Pressemitteilung BMI 10.01.06

Asylstatistik

Im Januar 2006 haben 1.969 Personen einen Asylantrag in Deutschland gestellt. Damit ist die Zahl der Asylbewerber gegenüber Dezember 2005 um 6,1% (-128 Personen) und im Vergleich zum Vorjahresmonat Januar 2005 um 15,8% (-369 Personen) gesunken.
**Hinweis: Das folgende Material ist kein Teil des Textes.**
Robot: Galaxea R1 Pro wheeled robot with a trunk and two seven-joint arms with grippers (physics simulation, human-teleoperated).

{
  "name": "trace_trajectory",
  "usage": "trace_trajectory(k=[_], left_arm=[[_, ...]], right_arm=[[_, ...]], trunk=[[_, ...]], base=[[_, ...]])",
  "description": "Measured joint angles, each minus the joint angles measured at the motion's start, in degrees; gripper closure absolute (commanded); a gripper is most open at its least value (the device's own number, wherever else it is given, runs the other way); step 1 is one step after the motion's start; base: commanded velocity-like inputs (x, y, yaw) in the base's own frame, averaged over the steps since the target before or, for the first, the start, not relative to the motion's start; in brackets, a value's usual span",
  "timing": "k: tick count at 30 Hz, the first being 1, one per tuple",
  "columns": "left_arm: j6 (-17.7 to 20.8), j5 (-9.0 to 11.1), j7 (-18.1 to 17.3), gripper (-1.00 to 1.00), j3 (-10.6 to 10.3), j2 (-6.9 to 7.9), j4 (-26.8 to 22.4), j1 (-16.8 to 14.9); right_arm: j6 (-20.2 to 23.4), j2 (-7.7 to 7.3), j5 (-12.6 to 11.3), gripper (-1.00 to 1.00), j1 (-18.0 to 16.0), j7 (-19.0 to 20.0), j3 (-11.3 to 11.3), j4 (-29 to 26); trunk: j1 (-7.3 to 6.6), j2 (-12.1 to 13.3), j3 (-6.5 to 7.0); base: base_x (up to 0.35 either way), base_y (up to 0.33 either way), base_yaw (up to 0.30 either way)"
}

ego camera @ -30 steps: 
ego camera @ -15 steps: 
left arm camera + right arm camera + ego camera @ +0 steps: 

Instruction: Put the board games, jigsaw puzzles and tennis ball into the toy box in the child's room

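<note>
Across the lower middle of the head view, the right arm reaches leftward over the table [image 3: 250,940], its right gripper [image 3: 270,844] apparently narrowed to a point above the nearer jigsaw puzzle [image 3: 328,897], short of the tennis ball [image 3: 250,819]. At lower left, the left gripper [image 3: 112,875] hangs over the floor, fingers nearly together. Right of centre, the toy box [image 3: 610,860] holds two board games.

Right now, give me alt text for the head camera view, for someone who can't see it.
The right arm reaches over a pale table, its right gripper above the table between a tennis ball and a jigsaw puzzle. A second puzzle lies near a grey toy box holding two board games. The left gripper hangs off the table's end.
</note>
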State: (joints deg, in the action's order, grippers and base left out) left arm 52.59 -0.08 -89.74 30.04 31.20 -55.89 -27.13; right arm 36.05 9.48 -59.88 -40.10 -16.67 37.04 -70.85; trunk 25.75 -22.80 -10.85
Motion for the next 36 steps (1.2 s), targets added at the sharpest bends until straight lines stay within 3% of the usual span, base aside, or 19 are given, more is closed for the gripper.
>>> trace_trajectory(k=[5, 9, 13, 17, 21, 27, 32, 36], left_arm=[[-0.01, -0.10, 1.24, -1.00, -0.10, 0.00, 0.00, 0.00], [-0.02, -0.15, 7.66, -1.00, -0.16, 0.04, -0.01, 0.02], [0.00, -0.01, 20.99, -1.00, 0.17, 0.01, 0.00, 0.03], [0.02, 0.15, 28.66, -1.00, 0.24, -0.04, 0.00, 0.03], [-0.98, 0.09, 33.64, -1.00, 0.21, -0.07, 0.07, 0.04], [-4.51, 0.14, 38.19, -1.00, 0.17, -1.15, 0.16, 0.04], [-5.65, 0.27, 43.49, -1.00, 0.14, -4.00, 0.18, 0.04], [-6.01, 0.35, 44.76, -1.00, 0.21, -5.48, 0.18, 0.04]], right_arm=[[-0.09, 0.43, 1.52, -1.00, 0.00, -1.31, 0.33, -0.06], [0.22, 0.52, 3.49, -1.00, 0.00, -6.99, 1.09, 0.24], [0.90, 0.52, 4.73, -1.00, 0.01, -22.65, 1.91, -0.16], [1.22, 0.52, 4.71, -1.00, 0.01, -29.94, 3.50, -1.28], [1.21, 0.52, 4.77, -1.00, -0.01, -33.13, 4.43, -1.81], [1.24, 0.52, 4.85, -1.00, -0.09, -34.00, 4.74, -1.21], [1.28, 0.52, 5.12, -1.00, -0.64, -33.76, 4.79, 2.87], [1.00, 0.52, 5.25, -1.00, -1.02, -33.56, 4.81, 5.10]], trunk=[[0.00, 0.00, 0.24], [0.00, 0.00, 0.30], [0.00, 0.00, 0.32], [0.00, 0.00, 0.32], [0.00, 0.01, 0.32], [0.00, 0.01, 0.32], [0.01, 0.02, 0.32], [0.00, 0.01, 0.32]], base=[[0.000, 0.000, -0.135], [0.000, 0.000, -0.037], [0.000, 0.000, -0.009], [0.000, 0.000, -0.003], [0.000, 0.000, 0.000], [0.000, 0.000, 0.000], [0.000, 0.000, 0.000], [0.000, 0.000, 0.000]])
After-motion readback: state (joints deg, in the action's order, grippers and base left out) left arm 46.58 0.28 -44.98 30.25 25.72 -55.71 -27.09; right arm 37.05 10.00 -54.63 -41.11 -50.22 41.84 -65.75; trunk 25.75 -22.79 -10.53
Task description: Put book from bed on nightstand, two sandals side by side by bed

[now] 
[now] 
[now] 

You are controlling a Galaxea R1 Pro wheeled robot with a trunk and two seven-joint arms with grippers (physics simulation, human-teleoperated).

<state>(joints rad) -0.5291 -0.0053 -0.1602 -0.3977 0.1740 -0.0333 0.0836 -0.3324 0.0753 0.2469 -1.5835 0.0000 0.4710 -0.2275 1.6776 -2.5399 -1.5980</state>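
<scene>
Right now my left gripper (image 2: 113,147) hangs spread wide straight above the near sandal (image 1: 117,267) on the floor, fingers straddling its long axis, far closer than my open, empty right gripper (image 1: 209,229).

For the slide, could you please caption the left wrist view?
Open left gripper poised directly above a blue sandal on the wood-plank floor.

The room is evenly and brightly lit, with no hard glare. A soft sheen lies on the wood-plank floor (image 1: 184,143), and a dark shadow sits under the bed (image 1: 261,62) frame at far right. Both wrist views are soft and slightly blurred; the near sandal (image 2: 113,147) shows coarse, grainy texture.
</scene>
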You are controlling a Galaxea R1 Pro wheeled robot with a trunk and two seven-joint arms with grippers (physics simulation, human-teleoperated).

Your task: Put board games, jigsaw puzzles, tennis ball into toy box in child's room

Hauptherkunftsländer im Januar 2006 waren Serbien und Montenegro (359), die Türkei (179) sowie Irak (170) vor der Russischen Föderation (109) und Vietnam (77). Das Bundesamt für Migration und Flüchtlinge hat über die Anträge von 3.507 Personen entschieden, von denen 31 Personen (0,9%) als asylberechtigt anerkannt wurden. Weitere 90 Personen (2,6%) erhielten Abschiebungsschutz nach §60 Abs.1 des Aufenthaltsgesetzes. Abgelehnt wurden die Anträge von 2.274 Personen (64,8%). Auf sonstige Weise, z.B. durch Verfahrenseinstellung wegen Rücknahme des Asylantrags, wurden die Anträge der übrigen 1.112 Personen (31,7%) erledigt.